## AIM OF THE EXERCISE:
Exactly reproduce the data from its first line through the line with "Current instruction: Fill", leaving out every line after it.

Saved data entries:

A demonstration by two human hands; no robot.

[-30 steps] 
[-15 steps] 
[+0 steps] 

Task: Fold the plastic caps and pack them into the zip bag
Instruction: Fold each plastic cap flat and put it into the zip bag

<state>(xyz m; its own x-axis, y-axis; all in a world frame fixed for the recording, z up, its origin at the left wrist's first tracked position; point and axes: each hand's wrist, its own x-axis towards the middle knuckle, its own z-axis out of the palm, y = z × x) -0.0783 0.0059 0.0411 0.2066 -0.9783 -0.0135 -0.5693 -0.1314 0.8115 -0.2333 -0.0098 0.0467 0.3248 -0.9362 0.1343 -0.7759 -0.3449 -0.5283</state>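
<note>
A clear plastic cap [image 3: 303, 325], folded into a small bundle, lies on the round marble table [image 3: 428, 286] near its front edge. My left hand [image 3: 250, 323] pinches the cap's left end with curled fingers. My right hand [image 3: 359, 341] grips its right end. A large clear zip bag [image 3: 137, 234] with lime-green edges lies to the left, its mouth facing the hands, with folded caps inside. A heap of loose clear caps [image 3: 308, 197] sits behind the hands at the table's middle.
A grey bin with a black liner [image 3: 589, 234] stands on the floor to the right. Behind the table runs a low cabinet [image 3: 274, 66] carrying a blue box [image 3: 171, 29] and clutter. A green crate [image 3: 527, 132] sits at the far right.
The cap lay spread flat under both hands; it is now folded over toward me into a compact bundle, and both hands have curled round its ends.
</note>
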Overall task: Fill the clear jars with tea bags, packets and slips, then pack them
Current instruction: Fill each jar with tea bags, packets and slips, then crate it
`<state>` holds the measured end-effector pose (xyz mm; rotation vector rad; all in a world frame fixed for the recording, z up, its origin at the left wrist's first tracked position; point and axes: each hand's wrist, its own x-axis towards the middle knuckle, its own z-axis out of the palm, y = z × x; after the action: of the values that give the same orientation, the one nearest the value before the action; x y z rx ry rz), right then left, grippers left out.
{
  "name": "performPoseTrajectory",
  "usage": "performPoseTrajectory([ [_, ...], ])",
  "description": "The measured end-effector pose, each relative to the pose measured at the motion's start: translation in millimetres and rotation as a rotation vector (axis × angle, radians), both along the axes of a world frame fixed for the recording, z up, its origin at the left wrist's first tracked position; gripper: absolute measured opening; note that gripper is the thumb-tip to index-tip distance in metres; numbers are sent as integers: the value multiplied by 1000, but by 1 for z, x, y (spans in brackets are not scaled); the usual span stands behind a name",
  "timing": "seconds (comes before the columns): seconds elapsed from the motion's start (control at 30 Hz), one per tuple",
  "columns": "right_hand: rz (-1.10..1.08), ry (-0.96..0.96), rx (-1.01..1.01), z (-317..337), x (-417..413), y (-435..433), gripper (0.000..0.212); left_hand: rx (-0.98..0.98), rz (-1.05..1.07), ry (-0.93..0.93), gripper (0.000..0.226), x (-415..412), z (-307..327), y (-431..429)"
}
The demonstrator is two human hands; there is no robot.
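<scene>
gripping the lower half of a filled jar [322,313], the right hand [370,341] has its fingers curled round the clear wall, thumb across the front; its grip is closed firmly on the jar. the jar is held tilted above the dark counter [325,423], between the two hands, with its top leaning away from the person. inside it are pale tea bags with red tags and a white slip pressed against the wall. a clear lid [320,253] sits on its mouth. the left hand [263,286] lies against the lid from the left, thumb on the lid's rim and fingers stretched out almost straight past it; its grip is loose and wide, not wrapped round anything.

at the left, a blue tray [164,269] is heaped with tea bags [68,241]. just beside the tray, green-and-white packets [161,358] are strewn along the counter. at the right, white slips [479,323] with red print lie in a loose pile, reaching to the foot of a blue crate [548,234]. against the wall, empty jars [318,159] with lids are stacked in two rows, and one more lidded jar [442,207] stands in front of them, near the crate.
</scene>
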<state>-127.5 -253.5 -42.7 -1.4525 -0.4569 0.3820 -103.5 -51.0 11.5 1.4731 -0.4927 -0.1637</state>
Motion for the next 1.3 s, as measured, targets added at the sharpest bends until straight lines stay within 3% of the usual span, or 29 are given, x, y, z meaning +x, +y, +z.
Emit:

## YOUR SOLUTION:
A demonstration by two human hands; no robot.

[-30 steps] 
[-15 steps] 
[+0 steps] 

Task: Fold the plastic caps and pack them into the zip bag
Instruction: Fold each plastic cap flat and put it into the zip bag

<state>(xyz m; its own x-axis, y-axis; all in a world frame fixed for the recording, z up, its origin at the left wrist's first tracked position; point and axes: each hand's wrist, its own x-axis towards the middle knuckle, its own z-axis out of the palm, y = z × x) -0.0783 0.0059 0.0411 0.2066 -0.9783 -0.0135 -0.5693 -0.1314 0.8115 -0.2333 -0.0098 0.0467 0.3248 -0.9362 0.1343 -0.7759 -0.3449 -0.5283</state>
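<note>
A clear plastic cap [image 3: 303, 325], folded into a small bundle, lies on the round marble table [image 3: 428, 286] near its front edge. My left hand [image 3: 250, 323] pinches the cap's left end with curled fingers. My right hand [image 3: 359, 341] grips its right end. A large clear zip bag [image 3: 137, 234] with lime-green edges lies to the left, its mouth facing the hands, with folded caps inside. A heap of loose clear caps [image 3: 308, 197] sits behind the hands at the table's middle.
A grey bin with a black liner [image 3: 589, 234] stands on the floor to the right. Behind the table runs a low cabinet [image 3: 274, 66] carrying a blue box [image 3: 171, 29] and clutter. A green crate [image 3: 527, 132] sits at the far right.
The cap lay spread flat under both hands; it is now folded over toward me into a compact bundle, and both hands have curled round its ends.
</note>
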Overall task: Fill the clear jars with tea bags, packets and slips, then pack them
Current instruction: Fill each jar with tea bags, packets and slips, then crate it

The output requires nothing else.